Es ist natürlich so, daß 3D neue Spielarten ermöglicht hat, die vor allem im Multiplayerbereich ...äh eine neue Dimension des Spiels eröffnen und auf die ich nicht verzichten will, aber ein großer Ast der Entwicklung der Videospiele hat aufgehört zu wachsen. Gelegentlich hat Treasure ein neues Spiel herausgebracht aber sonst mussten wir uns mit Content Packs und Neuauflagen von Metal Slug und King of Fighters 94, die von vorne rein Rotz waren, begnügen. Als Xbox Live Arcade angekündigt wurde, habe ich gehofft, daß die Weiterentwicklung der 2D Spiele wieder dort aufgenommen werden kann, wo sie Mitte der 90er aufgehört hat, daß man die inhärenten Vorteile von 2D Spielen mit den Lektionen, die man inzwischen anderswo gelernt hat, und den heutigen Production Values kombiniert. Also mehr Zeugs wie Klonoa.

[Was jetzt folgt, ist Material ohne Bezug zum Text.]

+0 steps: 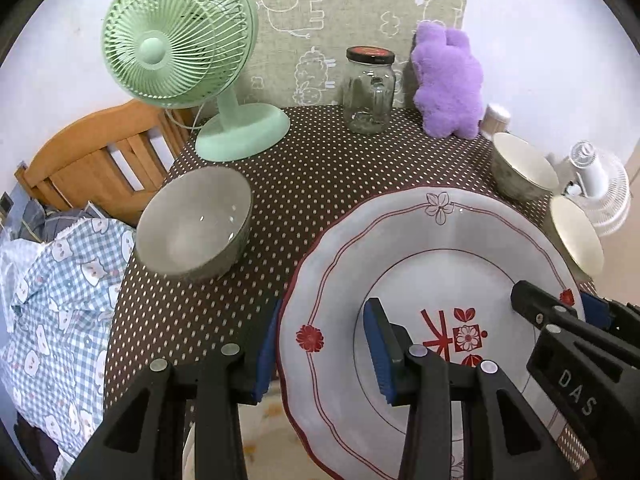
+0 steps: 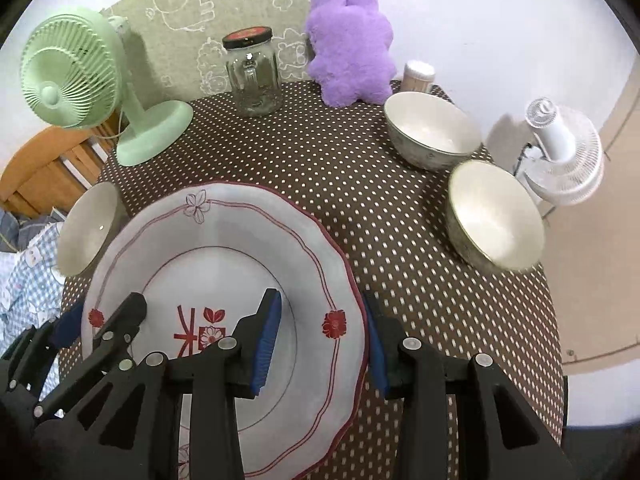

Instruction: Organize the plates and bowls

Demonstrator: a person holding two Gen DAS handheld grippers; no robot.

Wir haben jetzt nach meiner groben Rechnung 4 Jahre XBLA hinter uns und zwei Spiele, die diese Kriterien erfüllen: Bionic Commando Rearmed und Braid (N+ kratzt daran). Später gehe ich heulen. Erstmal besprechen wir Bionic Commando, weil ich es durchgespielt habe.
Bionic Commando Rearmed ist die Neuauflage der NES Version. Die NES Version kenne ich wiederum nicht, weil sie ein anderes Spiel ist als die Arcadeversion, die ich kurz in den 80ern gespielt habe, bis ich gemerkt habe, daß das Spiel zu schwierig ist, um Geld hineinzuwerfen. Ich habe noch die Spectrum oder Amstrad Version gespielt aber ihr wisst in dem Fall überhaupt nicht, wovon ich rede, weil ihr nicht so cool wie ich seid. So wie ich das verstanden habe, gibt es in der Neuauflage mehr Waffen, verbesserte Levels, neue Levels, die zum großen Teil aus Time-Trials bestehen, neue 3D-Grafik, neue und neu eingespielte Musik usw. Ich betrachte das Spiel als Neuentwicklung, während ich Street Fighter HD als Umsetzung sehe.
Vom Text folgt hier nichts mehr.